> Task to complete
Locate the line that contains "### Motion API" in the entries below, then repeat it and every following line through the line that contains "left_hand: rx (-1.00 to", exactly, and no others.

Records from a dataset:
_ _ _ _ _
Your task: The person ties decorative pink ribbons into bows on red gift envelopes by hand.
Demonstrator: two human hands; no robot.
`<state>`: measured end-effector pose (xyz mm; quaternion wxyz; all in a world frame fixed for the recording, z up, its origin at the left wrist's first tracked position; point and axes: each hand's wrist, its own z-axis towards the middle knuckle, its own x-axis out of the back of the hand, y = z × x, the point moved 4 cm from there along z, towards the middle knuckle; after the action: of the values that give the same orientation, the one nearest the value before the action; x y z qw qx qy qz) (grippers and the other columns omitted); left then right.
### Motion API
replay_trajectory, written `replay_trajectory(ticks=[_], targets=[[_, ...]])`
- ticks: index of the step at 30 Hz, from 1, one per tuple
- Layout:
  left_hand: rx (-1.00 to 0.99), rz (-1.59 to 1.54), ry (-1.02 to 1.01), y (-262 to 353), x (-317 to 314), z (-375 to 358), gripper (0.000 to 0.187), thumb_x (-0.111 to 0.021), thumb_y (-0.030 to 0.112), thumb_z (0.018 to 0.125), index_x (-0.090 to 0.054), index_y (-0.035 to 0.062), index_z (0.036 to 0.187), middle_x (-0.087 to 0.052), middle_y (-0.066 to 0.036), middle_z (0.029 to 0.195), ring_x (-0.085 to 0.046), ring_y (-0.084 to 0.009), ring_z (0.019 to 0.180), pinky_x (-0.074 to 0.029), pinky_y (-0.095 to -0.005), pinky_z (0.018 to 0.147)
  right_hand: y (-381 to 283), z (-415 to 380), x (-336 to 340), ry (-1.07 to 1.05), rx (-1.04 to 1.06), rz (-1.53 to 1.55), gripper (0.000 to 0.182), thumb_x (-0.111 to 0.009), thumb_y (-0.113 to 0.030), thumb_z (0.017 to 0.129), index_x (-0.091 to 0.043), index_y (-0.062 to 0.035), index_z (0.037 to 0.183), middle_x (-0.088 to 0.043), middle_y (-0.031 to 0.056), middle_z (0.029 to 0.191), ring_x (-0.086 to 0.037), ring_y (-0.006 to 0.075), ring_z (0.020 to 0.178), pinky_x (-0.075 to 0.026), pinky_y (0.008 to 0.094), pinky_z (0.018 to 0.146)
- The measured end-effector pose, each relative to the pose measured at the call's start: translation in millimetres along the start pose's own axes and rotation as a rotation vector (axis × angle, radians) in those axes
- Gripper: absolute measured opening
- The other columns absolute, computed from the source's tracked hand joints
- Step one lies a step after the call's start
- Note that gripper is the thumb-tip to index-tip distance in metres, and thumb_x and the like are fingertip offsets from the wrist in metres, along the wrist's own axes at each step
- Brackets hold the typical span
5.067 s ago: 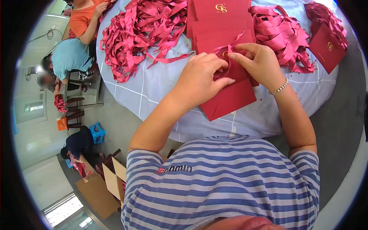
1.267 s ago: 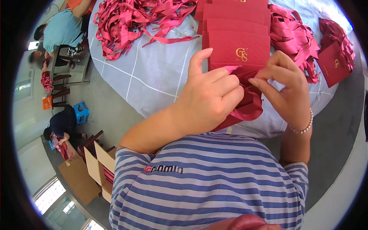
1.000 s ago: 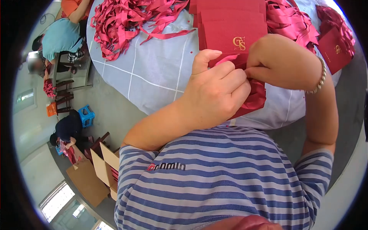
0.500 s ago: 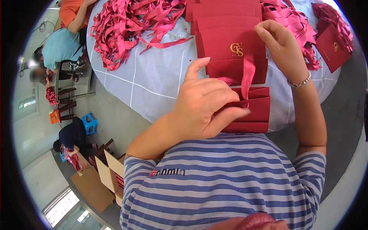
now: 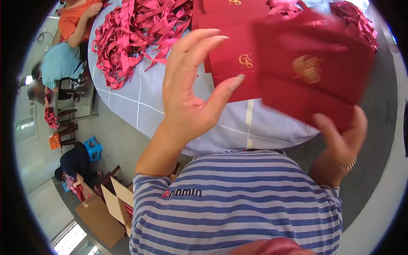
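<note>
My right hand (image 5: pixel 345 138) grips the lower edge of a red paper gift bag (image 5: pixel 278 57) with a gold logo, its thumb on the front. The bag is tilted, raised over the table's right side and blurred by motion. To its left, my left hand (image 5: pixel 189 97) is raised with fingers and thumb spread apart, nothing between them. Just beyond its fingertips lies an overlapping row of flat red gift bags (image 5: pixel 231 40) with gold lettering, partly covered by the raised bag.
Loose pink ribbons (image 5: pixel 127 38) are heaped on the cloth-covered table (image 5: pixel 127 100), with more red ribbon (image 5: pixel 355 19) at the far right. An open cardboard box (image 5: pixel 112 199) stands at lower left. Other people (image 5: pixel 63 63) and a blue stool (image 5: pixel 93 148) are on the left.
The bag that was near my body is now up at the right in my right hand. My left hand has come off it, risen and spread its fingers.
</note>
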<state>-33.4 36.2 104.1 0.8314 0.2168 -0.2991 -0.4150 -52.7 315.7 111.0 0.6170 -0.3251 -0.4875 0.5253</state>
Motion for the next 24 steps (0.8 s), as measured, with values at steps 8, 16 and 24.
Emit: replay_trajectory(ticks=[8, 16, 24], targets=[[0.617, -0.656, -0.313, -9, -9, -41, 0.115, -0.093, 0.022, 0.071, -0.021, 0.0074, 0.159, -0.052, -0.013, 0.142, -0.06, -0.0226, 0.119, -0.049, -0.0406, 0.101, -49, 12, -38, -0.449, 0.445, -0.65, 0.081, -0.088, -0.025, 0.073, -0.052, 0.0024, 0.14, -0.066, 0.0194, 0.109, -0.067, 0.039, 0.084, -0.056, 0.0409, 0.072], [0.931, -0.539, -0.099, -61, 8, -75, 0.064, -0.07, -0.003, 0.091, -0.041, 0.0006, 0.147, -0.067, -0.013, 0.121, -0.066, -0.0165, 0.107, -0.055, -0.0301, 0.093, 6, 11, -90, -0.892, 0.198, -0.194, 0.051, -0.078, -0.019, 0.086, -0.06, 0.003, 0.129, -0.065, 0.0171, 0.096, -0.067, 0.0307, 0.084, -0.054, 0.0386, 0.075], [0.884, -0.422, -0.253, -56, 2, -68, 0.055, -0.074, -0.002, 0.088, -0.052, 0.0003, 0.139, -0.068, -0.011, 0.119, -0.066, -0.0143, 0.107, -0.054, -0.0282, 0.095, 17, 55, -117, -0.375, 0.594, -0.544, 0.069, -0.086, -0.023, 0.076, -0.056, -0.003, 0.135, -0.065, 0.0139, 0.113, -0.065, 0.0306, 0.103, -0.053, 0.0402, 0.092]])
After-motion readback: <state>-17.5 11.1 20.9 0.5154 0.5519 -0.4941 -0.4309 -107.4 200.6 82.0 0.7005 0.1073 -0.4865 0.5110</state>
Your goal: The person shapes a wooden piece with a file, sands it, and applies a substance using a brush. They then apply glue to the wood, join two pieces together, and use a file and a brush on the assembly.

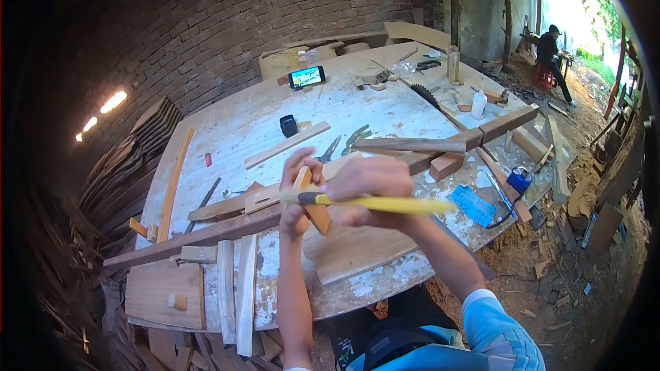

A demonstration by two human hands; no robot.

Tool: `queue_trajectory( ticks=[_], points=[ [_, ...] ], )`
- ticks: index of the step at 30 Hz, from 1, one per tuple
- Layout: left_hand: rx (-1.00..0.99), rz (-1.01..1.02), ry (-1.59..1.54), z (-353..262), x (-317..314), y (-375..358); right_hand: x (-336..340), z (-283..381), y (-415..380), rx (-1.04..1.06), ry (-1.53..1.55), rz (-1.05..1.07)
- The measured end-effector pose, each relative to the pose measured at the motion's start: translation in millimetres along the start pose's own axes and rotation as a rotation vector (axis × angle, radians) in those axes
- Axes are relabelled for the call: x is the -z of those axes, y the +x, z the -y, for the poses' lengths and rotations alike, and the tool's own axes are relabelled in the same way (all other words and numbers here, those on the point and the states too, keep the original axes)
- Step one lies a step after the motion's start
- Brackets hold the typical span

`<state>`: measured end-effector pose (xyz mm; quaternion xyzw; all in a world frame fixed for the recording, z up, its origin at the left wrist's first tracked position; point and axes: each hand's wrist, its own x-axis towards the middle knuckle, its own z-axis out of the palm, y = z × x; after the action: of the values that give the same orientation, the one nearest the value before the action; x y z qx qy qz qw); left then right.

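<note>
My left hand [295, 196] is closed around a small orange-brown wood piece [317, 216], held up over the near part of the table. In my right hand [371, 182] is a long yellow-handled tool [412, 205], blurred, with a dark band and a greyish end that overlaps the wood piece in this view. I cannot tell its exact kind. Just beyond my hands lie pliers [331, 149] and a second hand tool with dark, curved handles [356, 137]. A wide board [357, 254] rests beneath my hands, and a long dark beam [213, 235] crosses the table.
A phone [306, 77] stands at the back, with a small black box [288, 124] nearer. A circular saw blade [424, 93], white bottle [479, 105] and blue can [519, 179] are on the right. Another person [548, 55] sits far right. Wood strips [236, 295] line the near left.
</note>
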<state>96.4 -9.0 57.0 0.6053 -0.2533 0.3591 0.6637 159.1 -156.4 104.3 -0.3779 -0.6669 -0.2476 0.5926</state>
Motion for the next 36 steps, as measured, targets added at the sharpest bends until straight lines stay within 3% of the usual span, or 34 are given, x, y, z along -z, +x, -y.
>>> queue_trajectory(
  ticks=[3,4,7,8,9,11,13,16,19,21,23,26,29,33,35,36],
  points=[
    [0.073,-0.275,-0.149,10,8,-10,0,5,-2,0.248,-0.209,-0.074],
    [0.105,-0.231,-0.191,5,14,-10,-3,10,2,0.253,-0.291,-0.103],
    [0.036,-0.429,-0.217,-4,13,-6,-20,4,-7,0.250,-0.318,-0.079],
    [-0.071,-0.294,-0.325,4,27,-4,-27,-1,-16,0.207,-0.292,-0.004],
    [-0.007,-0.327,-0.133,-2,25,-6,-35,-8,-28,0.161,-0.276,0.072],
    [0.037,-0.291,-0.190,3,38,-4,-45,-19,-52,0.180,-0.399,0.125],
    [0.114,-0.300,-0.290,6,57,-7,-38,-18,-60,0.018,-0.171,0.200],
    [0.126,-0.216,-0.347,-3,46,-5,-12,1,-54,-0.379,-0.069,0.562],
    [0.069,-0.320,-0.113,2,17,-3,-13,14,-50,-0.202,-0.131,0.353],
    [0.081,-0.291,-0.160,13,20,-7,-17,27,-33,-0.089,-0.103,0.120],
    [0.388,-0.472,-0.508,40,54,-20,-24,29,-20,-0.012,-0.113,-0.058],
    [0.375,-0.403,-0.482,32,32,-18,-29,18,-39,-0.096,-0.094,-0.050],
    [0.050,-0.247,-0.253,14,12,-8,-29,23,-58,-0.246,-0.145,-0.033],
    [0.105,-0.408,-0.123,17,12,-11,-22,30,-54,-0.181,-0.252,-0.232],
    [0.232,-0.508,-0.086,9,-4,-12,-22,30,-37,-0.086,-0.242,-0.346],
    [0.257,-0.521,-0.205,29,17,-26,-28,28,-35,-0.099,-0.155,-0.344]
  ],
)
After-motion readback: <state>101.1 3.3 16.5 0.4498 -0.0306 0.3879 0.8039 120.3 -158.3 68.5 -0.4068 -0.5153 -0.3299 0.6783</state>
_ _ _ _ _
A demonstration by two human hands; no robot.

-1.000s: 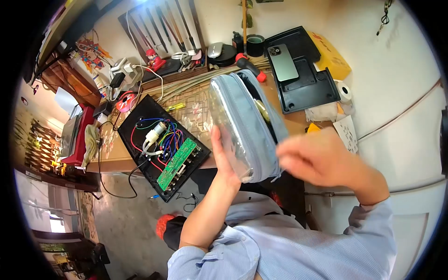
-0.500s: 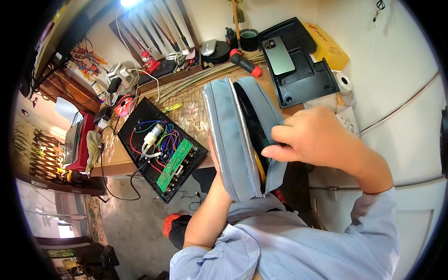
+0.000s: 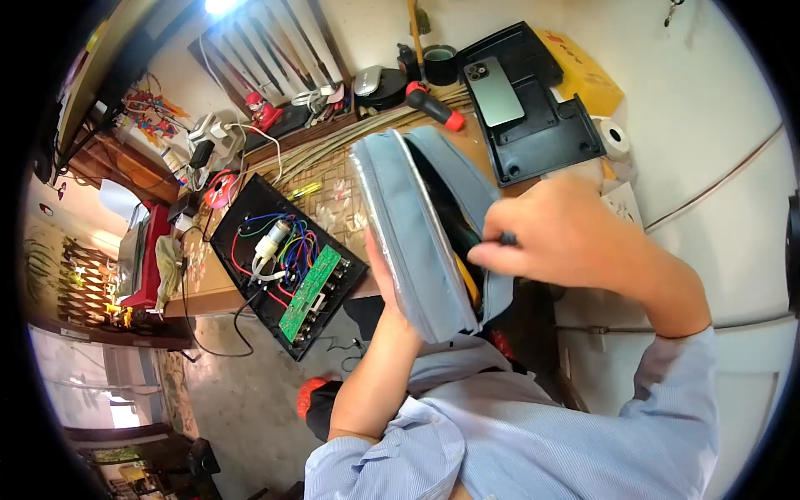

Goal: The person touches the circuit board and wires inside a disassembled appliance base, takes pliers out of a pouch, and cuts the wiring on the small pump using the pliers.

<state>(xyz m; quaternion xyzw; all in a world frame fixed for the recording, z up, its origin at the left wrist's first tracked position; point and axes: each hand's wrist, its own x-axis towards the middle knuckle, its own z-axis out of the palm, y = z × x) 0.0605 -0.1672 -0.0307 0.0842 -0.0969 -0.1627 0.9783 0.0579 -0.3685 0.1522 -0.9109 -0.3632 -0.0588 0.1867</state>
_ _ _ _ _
> Result
### Motion API
replay_trajectory, written `replay_trajectory(ticks=[_], targets=[[_, ...]])`
- ticks: index of the step at 30 Hz, from 1, one per tuple
- Layout:
  left_hand: rx (-1.00 to 0.99), rz (-1.59 to 1.54), ry (-1.02 to 1.01), y (-262 to 353), x (-317 to 314), z (-375 to 358), gripper (0.000 to 0.187), thumb_x (-0.111 to 0.021), thumb_y (-0.030 to 0.112), thumb_z (0.018 to 0.125), index_x (-0.090 to 0.054), index_y (-0.035 to 0.062), index_z (0.036 to 0.187), middle_x (-0.087 to 0.052), middle_y (-0.066 to 0.036), middle_z (0.029 to 0.195), ring_x (-0.085 to 0.046), ring_y (-0.084 to 0.009), ring_z (0.019 to 0.180), pinky_x (-0.074 to 0.029), pinky_y (-0.095 to -0.005), pinky_z (0.018 to 0.147)

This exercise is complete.